Oral Paper

         Ethnobotany

The role of historical ecology and redlining practices on patterns of plant community assembly in urban Los Angeles

Presenting Author
Anthony Baniaga
Description
The city of Los Angeles comprises nearly 500 square miles and supports nearly four million people that reside on lands that were once composed of a diverse mosaic of wetland and upland plant community associations. On top of these historic vegetation layers are socioeconomic legacies of a redlining grading system for the city established by the Federal Housing Administration's Home Owners Loan Corporation (HOLC).
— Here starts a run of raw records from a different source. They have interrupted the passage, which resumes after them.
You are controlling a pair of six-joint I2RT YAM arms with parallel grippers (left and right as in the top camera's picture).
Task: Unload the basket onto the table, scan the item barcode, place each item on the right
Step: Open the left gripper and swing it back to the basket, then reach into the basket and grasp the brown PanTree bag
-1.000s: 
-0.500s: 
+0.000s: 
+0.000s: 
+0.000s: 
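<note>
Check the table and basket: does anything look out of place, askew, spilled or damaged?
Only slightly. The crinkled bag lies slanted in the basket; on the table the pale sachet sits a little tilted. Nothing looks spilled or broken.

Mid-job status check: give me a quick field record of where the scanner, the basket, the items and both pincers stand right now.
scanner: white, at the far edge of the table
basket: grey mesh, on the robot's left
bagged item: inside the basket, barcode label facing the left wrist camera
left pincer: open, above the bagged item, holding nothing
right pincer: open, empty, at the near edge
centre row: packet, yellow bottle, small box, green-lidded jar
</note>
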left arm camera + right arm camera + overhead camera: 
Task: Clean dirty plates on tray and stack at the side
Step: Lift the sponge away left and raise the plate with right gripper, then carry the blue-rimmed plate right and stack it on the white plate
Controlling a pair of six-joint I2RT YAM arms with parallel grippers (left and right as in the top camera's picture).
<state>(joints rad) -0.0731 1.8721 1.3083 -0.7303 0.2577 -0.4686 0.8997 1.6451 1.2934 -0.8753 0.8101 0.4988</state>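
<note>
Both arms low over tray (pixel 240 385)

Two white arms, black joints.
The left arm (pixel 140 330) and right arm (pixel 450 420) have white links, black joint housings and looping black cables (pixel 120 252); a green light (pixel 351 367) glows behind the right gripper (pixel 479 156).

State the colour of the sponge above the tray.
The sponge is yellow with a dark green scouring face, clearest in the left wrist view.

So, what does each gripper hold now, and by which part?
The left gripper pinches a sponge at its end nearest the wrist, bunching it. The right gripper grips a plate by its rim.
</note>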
Throughout neighborhoods in public parkways, the spaces between property bounds and the road, resides an often overlooked spontaneous and self-propagating community of native and introduced taxa. With an interest in documenting this flora at a time of rapid environmental and socioeconomic change in the city, I performed a series of floristic checklists for nearly 400 blocks comprising nearly 50 total miles at sixteen neighborhoods throughout the city between the end of January and middle of March 2021. Transects were walked within specific neighborhood communities chosen to represent all four HOLC codes and a combination of historic wetland and upland vegetative communities. Across all transects and sites I found a total of 168 spontaneous self-propagating plant taxa, and significant effects of both historical plant community (upland, wetland) and HOLC code on plant species richness and phylogenetic diversity. I also present and discuss patterns of community similarity and turnover between sites. This dataset of plant species presence by block, and the list of transect locations, is publicly available via dataDryad so that it may serve as a point of reference for future studies of urban ethnobiology.